Maintaining the status quo by providing additional federal grants and subsidized credit to allow these infrastructure assets to remain on state and city balance sheets would only perpetuate the core problem of local politicians focused on short-term election cycles making long-term investment decisions for economic assets that last 50 years to 75 years.

To “permanently fix” the problem, the administration’s program will need to reengineer how public infrastructure is owned, managed, and financed in this country. Toward this end, Trump’s infrastructure plan should spotlight and promote public-private partnerships (P3s) as the central piece of its reform package, rather than just taking an agnostic approach.

Over the past 25 years, the combination of government budgetary constraints and the growing complexity of large-scale public service projects has led to a greater private sector role in public infrastructure development around the world, with the notable exception of the United States.

While 37 states currently have enabling legislation for P3 projects, U.S. participation in the market has been minimal to date. Such a trend is not that surprising given that many Democratic officials tend to view private sector involvement with suspicion and regularly use the term “privatization” as an epithet.
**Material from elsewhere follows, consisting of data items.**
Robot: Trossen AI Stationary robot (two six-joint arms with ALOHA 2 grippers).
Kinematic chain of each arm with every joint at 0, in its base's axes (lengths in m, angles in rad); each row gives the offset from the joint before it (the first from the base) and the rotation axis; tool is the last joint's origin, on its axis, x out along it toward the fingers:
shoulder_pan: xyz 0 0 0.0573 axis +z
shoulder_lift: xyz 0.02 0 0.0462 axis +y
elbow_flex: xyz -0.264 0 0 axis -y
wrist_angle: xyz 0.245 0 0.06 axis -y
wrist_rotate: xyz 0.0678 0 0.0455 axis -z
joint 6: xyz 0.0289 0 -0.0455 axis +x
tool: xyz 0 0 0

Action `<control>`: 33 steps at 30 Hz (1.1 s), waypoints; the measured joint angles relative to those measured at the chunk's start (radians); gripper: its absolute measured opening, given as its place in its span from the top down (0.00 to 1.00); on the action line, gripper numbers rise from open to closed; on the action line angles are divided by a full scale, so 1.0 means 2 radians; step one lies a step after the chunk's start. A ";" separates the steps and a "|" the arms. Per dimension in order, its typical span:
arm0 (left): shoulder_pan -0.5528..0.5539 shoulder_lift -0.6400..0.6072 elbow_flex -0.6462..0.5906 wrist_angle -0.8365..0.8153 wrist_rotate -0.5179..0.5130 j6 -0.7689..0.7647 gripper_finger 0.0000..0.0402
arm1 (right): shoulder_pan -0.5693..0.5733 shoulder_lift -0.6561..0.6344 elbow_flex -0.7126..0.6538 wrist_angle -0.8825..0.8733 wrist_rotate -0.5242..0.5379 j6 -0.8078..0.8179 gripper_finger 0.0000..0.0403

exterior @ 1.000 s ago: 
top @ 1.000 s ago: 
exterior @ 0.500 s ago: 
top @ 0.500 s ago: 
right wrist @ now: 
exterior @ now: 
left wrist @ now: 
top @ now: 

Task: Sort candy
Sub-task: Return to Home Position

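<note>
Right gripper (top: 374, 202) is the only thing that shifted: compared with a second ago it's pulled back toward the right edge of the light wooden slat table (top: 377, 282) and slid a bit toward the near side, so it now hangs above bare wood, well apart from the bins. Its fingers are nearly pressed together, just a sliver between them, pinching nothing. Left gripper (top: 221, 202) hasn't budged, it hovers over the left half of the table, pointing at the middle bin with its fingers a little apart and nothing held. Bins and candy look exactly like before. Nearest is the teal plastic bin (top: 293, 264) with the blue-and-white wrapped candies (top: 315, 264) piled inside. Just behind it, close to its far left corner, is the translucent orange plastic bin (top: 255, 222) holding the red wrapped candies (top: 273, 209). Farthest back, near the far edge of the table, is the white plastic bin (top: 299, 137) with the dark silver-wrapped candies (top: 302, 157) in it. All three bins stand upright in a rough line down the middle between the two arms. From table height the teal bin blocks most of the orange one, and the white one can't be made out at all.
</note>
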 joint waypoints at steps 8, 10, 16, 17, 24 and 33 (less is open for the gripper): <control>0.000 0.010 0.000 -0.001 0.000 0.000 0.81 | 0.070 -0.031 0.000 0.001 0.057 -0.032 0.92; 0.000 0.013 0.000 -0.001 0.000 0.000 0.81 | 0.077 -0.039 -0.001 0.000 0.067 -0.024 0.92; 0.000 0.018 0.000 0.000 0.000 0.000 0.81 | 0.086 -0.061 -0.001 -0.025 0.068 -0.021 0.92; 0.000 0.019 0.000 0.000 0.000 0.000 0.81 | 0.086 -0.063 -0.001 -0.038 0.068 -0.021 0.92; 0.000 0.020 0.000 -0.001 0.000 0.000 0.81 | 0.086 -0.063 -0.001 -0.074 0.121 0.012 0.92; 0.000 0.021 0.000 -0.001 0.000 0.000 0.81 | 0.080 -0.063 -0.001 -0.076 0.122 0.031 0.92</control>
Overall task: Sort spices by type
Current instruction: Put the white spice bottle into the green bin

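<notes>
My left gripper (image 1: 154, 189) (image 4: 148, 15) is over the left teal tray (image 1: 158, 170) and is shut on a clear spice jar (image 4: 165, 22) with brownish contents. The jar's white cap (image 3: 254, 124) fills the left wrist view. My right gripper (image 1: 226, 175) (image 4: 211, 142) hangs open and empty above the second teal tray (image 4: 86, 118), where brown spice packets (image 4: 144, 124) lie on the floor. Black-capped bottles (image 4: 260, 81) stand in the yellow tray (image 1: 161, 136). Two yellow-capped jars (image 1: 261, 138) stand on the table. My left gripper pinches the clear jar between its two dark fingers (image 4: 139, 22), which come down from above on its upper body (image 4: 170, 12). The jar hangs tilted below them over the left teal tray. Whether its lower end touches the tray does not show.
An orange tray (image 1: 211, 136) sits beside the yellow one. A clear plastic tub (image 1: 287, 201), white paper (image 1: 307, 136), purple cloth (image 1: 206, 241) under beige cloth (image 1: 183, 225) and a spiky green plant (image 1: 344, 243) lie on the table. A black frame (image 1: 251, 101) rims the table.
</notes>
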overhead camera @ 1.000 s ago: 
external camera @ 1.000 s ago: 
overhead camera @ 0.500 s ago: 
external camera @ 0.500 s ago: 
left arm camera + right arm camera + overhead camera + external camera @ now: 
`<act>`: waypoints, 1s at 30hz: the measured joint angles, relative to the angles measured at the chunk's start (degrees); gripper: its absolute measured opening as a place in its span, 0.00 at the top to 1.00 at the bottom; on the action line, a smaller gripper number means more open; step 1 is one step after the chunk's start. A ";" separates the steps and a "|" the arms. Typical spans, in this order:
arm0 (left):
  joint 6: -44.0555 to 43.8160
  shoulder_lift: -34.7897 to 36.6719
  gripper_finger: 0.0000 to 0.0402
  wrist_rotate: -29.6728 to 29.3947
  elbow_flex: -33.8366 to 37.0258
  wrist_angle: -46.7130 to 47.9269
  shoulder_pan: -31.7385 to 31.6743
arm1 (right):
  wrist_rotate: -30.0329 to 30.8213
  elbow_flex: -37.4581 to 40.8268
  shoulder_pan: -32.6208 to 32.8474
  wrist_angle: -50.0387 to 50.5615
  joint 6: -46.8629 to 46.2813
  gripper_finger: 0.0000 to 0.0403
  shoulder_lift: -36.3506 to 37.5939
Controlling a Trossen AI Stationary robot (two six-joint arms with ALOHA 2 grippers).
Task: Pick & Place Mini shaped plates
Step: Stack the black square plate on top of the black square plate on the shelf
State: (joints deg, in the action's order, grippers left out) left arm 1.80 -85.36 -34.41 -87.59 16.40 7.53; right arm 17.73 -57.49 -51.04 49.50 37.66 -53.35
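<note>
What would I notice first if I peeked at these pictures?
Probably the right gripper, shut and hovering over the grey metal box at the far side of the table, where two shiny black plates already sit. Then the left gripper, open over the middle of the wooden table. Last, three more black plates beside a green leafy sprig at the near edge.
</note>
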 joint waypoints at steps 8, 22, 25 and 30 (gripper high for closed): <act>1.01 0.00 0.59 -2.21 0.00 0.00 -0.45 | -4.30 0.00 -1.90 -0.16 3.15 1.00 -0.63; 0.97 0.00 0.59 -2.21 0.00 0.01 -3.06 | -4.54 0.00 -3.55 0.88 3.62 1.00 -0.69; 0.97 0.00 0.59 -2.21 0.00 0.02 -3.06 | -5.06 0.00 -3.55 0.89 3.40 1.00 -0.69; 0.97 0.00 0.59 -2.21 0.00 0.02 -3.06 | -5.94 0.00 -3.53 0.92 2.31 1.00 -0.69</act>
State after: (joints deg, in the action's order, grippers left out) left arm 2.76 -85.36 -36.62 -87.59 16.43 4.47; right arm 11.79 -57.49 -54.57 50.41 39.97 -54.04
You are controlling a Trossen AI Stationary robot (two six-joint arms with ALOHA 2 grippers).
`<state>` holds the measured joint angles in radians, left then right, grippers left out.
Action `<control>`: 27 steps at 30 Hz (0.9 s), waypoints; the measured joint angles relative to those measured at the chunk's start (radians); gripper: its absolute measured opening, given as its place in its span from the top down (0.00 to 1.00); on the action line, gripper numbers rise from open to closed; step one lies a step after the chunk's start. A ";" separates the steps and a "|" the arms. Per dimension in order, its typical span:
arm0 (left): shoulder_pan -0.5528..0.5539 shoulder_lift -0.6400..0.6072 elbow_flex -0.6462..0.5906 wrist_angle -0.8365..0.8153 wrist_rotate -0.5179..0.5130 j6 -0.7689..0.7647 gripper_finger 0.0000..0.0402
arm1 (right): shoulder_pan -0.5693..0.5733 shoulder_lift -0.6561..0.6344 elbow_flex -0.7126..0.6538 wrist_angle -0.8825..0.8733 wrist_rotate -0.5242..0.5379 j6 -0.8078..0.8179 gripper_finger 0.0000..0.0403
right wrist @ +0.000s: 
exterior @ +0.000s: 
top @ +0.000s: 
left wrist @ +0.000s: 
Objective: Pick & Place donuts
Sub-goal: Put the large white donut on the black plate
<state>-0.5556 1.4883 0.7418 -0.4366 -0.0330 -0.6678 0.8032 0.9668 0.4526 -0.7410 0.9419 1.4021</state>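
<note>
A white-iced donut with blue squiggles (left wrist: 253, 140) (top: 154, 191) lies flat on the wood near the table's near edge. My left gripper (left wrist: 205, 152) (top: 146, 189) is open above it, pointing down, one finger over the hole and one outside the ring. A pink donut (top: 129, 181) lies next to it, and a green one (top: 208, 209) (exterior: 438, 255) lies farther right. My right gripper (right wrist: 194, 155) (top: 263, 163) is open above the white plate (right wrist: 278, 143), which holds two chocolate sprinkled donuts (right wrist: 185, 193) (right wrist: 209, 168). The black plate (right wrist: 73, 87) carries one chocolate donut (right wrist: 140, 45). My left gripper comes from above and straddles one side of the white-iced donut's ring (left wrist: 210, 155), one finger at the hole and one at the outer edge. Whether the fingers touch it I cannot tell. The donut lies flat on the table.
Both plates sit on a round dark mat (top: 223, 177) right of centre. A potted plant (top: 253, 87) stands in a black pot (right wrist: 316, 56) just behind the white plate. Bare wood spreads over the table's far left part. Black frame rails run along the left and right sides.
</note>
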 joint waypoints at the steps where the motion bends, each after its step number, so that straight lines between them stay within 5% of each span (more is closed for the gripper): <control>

Despite a significant loss of Democratic seats at the state level over the past nine years, Republicans currently control the state legislature and the governorship of just 25 states, while 33 of the 50 largest U.S. cities are still run by Democratic mayors.

To break down blue state and city resistance to P3 projects, the Trump administration should take a page out of Australia’s infrastructure play book by providing a financial incentive for U.S. state and local governments willing to engage with the private sector.

Since 2014, the Australian government has spurred its states and territories to privatize, or lease under long-term concession, existing infrastructure assets with discrete revenue streams and redeploy the proceeds into other infrastructure priorities by grossing up the assessed value of such asset sales by 15 percent using federal money. The country’s “asset recycling” program has thus far catalyzed almost A$100 billion in brownfield and greenfield projects for the country despite partisan opposition.

Away from providing political cover for local elected officials, such an approach would have additional benefits for U.S. states and cities. These include expanding the taxable property base and freeing up municipal debt borrowing capacity to cover operating budget shortfalls and contingent obligations such as outsized government employee pensions.

Such fiscal positives would also help to relieve some of the incremental state and local government budgetary pressures resulting from the state and local tax deduction provisions contained in the recently passed Tax Cut and Jobs Act.

Any federal money to be included in a $1.5 trillion U.S. infrastructure program should be characterized as incentive payments based on P3 performance, rather than just straight grants. States and cities should then be forced to compete on a first come, first serve basis for this finite pool of capital, which would ensure fast-tracking of the most important projects.

To help fund these performance fees and build bipartisan support for the initiative, the federal government should also move to monetize its much-smaller portfolio of infrastructure assets, starting with the Tennessee Valley Authority, an anachronistic government-owned electric utility dating back to the New Deal that notably serves seven predominantly red states.

There is no shortage of private sector capital, both equity and debt, to finance American public infrastructure projects, only a dearth of investable domestic deals. The private sector is standing shovel-ready to fix America’s aging and obsolete public infrastructure. The only roadblock is a lack of steely blue political will.

Paul H. Tice works at Schroder Investment Management and is an adjunct professor at the Stern School of Business at New York University. He focuses on the energy, infrastructure, and project finance markets.